De son côté, la Couronne a fait valoir que ces enregistrements avaient été faits « dans le respect des règles », rapporte Le Devoir, et qu'elle n'avait pas l'intention de s'en servir dans le procès en cours.

La divulgation des détails d'écoute s'est poursuivie vendredi. « Les parties reviendront devant le juge lundi prochain, pour faire le point sur la suite des choses », rapporte le Journal de Montréal.

Toute cette histoire tourne autour de la vente d'un imposant terrain de 38 hectares, qui est devenu le projet résidentiel Faubourg Contrecœur. La firme Construction F. Catania avait accepté d'acheter le terrain pour 19 millions de dollars à la Société d'habitation de Montréal (SHDM). La Ville a ensuite réduit le prix à 4,4 millions, Catania évoquant notamment des coûts de décontamination élevés. Les enquêteurs ont relevé des irrégularités tant dans le processus d'appel d'offres ainsi que dans l'autorisation de la vente par la SHDM.

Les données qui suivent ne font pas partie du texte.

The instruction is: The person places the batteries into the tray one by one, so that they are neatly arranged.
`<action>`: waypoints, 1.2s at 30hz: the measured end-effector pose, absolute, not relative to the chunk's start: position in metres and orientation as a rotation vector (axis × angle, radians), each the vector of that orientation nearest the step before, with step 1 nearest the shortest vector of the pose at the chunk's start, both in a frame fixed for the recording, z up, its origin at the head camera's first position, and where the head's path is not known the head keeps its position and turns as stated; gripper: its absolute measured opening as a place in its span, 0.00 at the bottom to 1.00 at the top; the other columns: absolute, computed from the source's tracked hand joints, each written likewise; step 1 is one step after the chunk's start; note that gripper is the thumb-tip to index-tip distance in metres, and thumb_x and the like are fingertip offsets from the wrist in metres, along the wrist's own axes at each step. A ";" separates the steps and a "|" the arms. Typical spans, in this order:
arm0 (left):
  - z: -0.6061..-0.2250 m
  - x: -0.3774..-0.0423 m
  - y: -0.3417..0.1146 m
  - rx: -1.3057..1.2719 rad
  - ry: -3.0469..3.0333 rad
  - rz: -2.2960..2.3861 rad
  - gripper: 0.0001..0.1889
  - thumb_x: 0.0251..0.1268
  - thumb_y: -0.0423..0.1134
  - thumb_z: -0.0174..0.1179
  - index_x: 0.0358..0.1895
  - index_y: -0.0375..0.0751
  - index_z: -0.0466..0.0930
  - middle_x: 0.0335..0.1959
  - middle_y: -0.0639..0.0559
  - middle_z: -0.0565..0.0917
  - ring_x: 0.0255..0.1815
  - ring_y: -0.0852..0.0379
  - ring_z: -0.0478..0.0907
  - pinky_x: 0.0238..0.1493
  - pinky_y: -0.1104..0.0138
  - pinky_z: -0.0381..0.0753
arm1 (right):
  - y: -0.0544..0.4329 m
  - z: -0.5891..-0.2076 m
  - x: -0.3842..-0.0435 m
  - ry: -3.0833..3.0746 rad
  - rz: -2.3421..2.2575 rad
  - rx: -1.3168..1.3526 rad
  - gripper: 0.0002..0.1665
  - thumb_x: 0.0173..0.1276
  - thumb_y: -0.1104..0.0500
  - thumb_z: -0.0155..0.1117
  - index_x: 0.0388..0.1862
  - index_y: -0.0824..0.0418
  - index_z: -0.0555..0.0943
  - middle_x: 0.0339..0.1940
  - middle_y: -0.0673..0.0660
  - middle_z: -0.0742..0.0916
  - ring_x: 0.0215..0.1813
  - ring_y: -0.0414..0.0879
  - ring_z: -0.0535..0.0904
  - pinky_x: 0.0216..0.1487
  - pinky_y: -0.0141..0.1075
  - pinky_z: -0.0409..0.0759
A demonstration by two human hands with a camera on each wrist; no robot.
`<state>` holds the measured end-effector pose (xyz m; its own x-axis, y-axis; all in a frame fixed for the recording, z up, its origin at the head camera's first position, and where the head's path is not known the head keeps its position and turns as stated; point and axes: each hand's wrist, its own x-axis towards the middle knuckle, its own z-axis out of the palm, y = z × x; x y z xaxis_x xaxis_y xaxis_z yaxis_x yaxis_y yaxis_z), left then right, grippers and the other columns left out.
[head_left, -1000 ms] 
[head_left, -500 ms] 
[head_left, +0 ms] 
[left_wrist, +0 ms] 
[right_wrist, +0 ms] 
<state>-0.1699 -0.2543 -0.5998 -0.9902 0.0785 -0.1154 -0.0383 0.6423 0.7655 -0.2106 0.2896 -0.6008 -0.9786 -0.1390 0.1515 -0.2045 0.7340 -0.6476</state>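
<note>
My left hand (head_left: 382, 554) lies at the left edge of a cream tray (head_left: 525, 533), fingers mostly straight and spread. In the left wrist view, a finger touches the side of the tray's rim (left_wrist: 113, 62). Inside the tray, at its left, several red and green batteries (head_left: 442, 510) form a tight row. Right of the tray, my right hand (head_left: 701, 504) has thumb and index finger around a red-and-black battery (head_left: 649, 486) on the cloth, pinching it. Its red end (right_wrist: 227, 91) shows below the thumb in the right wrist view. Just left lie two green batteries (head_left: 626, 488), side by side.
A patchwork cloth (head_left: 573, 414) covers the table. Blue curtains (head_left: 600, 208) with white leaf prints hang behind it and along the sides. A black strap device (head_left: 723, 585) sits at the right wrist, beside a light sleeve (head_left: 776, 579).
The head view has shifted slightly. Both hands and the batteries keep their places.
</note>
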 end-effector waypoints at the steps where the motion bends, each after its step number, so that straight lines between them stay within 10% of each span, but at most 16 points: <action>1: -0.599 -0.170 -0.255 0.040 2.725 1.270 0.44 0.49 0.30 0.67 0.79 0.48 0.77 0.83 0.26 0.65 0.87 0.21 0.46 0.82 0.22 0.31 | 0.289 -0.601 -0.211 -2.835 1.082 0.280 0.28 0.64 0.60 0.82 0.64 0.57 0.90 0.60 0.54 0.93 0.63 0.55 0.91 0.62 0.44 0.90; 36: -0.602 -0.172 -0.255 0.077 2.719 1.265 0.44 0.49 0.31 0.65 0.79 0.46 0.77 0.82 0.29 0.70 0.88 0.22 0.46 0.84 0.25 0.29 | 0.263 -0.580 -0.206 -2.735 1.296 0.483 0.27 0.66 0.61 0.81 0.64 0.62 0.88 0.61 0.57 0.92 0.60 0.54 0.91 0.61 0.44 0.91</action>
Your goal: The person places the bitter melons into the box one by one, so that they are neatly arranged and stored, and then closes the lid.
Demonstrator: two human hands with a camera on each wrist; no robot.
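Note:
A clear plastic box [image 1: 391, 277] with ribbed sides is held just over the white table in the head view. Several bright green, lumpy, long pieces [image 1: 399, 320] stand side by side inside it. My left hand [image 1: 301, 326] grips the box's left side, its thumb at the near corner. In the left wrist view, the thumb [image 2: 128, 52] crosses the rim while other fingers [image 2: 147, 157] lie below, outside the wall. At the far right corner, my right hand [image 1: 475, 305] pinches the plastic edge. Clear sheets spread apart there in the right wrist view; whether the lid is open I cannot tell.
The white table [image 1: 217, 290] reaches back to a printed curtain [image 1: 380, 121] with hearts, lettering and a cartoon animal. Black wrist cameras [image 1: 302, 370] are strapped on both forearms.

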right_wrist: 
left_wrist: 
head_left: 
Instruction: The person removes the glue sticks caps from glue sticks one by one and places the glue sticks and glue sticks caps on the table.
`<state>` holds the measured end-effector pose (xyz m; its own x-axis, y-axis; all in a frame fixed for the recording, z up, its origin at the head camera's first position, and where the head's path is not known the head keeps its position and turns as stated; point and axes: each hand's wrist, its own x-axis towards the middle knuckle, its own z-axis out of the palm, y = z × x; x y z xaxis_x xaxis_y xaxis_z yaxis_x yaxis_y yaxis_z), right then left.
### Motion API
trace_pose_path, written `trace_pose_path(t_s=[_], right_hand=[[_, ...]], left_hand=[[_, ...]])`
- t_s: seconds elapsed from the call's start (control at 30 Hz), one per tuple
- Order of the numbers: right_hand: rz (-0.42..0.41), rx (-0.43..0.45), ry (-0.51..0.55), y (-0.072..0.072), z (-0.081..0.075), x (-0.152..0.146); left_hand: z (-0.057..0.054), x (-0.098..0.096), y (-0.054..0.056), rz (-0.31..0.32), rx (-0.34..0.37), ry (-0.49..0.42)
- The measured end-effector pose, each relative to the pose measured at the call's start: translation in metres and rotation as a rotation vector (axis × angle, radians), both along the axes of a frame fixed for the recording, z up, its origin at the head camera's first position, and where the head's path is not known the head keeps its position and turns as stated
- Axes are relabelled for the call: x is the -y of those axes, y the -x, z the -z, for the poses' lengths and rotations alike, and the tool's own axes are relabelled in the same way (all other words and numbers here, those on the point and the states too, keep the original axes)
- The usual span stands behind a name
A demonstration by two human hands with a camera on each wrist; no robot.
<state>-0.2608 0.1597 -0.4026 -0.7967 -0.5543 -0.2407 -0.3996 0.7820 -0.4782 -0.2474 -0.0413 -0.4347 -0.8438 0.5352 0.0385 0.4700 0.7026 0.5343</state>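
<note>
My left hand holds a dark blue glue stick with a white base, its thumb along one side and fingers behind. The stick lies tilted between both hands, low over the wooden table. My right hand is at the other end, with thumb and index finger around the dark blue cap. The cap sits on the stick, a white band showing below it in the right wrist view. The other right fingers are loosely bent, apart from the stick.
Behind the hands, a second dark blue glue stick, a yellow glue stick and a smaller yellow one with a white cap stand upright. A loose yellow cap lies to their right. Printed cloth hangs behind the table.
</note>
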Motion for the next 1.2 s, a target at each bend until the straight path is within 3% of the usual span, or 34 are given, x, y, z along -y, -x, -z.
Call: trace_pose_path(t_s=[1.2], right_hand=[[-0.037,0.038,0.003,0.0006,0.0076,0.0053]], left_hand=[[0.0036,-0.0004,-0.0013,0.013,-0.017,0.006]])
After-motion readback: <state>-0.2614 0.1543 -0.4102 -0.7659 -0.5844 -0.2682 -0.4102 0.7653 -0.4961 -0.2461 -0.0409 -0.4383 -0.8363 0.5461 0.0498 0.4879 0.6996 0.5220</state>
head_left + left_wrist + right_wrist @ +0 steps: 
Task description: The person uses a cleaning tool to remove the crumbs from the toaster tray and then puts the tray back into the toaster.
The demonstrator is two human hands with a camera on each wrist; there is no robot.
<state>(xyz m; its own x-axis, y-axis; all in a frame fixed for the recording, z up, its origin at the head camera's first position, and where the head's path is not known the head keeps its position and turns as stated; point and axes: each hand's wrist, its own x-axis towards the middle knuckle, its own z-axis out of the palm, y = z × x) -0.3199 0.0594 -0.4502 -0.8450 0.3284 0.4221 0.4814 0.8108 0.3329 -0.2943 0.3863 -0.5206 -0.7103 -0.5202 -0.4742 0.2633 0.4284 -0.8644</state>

Parmi les accusés, on retrouve Frank Zampino, ancien président du comité exécutif de la Ville de Montréal et ancien bras droit du maire Gérald Tremblay, ainsi que l'ex-dirigeant de Catania, Paolo Catania. Les autres accusés sont des employés de la firme de construction, ainsi que la firme elle-même.

Bernard Trépanier, surnommé « Monsieur 3 % » en raison d'une ristourne qu'il aurait perçue sur la valeur des contrats de la Ville, a également été arrêté dans cette affaire. Il était alors responsable du financement d'Union Montréal, le parti de Gérald Tremblay. Son procès a été repoussé en raison de son état de santé : il est atteint d'un cancer du poumon qui s'est étendu au foie.